Planting the plants
Author: Timothy Sandefur
On a note similar to Paul Beard’s post yesterday, check out the decision of the California Court of Appeal in Schellinger Bros. v. City of Sebastopol. It’s an example of the abuse of endangered species protections—the kind of abuse that probably goes on a lot more than people realize:
At issue here is the attempt of…Schellinger Brothers (Schellinger) to develop half of a site of approximately 20 acres in an area known as Laguna Vista within the limits of defendant City of Sebastopol (City)…. Originally, in January 2001, Schellinger submitted an application to construct a project with 182 units of single-residence housing along with a neighborhood commercial center of 16,300 square feet. The City began preparation of an EIR for the project….
(Footnote 4): During this period, there were several extraneous developments that deserve brief mention….

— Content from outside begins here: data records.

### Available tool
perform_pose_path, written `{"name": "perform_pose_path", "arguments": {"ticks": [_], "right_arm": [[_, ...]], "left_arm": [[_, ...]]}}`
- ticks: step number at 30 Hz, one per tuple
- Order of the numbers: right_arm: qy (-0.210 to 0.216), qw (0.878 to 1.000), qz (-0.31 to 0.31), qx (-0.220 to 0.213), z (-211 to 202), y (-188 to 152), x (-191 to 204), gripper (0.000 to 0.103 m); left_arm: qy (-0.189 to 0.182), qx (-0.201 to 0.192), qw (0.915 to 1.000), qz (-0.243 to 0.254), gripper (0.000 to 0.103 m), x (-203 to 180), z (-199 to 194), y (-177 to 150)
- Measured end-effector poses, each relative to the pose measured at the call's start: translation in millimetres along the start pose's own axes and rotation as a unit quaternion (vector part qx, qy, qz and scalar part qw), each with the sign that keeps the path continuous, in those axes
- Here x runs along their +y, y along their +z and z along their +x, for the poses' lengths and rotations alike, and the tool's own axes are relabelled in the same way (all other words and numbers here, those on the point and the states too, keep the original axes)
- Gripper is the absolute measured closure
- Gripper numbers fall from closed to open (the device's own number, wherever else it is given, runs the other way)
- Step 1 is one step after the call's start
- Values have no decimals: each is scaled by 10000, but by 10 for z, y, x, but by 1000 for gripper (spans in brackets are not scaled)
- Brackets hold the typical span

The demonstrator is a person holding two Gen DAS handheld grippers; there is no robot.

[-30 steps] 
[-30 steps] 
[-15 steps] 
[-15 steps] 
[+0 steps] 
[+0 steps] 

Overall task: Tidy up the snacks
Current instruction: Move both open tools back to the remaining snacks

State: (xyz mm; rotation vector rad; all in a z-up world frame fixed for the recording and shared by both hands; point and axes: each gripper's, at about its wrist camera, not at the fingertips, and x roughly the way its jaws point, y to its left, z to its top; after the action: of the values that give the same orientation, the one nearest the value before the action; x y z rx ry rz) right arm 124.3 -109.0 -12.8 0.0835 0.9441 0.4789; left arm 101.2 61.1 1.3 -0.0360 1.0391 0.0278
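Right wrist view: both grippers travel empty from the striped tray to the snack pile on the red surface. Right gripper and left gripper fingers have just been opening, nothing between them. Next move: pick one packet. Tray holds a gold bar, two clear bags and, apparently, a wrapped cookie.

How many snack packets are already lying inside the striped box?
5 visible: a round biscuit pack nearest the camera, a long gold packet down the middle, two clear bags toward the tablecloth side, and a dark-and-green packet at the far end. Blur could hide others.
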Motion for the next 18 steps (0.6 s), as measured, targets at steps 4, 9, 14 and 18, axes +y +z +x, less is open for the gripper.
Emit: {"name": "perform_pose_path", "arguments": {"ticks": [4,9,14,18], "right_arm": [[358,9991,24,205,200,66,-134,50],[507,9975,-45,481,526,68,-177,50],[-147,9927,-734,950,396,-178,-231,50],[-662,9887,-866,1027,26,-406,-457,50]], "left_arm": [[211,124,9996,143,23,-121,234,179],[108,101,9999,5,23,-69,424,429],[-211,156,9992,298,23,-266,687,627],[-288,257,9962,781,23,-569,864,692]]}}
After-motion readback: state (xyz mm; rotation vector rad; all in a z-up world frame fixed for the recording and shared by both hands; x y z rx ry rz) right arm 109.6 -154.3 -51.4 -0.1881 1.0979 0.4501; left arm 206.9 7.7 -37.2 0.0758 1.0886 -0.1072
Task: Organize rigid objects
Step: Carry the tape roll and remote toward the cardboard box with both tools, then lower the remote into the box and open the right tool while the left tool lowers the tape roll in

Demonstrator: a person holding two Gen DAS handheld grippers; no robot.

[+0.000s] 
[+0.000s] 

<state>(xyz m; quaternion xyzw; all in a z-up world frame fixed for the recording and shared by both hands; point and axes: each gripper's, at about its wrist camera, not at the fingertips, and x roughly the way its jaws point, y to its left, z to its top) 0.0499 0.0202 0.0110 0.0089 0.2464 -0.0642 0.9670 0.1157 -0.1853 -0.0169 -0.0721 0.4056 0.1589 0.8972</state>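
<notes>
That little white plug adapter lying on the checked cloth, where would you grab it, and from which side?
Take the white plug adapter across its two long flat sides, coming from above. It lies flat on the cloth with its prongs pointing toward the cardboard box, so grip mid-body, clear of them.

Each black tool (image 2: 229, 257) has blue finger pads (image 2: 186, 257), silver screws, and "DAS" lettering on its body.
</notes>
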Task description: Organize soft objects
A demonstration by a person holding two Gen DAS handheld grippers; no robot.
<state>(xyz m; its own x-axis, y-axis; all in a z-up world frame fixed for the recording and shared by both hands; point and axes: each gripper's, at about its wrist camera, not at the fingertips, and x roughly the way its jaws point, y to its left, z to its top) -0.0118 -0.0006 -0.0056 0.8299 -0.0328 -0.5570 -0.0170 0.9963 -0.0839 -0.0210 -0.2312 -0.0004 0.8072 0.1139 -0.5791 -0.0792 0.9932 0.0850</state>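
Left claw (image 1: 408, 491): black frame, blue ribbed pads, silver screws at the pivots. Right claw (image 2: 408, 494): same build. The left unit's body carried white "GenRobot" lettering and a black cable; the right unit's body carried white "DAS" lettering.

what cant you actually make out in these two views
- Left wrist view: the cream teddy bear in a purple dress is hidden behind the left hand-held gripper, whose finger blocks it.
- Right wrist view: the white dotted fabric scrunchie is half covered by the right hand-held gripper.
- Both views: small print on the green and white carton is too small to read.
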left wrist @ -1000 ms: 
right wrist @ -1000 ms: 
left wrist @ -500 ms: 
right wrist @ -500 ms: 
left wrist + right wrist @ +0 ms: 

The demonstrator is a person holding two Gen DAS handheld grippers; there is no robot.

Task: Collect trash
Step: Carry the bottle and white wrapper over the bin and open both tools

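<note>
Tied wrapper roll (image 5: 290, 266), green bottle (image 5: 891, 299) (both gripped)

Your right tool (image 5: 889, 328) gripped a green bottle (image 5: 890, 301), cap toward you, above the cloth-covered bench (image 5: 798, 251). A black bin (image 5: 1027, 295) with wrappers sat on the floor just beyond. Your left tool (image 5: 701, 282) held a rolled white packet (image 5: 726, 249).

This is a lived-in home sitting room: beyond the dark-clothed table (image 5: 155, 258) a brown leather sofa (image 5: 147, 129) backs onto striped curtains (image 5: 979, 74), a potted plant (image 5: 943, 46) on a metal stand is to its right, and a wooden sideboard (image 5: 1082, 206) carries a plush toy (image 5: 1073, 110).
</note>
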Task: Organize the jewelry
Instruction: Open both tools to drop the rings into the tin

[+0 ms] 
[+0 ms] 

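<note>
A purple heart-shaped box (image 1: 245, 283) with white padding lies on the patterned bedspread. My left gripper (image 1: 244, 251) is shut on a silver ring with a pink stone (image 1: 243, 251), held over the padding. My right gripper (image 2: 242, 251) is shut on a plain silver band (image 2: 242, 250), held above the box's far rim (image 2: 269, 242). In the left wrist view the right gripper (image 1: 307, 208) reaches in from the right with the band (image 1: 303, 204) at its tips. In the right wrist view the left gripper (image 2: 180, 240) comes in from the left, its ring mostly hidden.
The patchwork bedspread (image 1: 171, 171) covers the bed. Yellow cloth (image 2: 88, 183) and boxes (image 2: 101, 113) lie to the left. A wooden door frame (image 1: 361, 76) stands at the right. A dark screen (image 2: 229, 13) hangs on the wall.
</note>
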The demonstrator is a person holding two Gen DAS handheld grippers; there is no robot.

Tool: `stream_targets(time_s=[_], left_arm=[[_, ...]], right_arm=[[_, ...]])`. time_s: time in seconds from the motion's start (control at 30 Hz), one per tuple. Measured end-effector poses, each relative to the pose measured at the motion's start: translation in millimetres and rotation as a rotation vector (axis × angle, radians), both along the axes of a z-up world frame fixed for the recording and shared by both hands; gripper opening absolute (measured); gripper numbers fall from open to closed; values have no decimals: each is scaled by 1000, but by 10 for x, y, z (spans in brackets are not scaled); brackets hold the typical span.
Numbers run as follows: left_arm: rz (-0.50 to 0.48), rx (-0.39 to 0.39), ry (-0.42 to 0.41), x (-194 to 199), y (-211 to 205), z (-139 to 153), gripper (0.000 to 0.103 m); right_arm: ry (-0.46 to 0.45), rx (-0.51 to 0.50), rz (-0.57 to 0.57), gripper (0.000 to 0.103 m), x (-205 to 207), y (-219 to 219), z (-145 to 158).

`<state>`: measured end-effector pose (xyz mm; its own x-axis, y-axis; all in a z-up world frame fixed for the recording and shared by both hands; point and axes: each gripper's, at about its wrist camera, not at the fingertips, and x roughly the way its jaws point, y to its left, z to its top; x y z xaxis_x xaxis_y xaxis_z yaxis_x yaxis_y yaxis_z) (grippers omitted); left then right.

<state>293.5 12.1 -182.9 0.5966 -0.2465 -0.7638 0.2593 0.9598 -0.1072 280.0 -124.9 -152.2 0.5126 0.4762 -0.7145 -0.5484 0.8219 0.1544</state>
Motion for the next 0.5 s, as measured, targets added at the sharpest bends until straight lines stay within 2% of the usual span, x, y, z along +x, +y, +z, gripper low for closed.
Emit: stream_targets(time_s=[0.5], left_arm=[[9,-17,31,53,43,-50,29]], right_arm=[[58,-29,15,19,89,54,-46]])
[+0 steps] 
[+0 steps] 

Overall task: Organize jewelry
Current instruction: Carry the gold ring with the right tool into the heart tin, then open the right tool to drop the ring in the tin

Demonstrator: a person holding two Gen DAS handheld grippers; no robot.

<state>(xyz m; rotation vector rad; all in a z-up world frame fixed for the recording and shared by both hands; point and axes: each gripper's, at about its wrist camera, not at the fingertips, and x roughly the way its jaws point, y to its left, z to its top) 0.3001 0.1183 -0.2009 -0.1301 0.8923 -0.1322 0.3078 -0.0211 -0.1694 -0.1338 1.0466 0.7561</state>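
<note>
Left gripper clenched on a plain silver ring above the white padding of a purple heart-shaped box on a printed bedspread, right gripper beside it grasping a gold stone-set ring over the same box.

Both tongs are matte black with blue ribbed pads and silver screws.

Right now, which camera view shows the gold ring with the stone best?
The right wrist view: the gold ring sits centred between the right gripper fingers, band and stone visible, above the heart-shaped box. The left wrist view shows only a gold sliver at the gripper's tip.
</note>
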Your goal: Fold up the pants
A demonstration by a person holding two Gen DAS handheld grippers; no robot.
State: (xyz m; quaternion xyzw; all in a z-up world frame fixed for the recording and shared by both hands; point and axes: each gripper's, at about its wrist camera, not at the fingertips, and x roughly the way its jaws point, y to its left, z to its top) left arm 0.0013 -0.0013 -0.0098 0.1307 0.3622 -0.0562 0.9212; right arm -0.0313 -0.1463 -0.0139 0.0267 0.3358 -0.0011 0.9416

The second development partakes of the bizarre. As Schellinger states it in its opening brief: “In April 2005, while review of the Recirculated Draft EIR was still ongoing, project opponents entered the…property and claimed that they had found Sebastopol Meadowfoam, an endangered plant species. The State Department of Fish and Game launched an investigation and conducted site visits in April and May of 2005. The investigation concluded that the Meadowfoam had been transplanted artificially, which triggered a criminal investigation. The Department then advised the City that the illegal transportation of non-native Meadowfoam on to the site ‘should not affect the environmental review process.’” The City, while not accepting that it may have been “opponents” of the project that were responsible for this “illegal transportation,” does not disagree with the essentials of the narrative provided by Schellinger. Again, there is no conclusion to the criminal investigation, which was still on-going when this litigation commenced. There is nothing in the record which suggests that this investigation in any way impeded or had any substantive impact on the administrative proceedings. Earlier, in September 2004, the possibility of an endangered species of bird on the site was raised before the Planning Commission, which was advised that the birds might return to the site for future nesting. There was also a question-subsequently answered in the negative-about whether a species of salamander inhabited the site.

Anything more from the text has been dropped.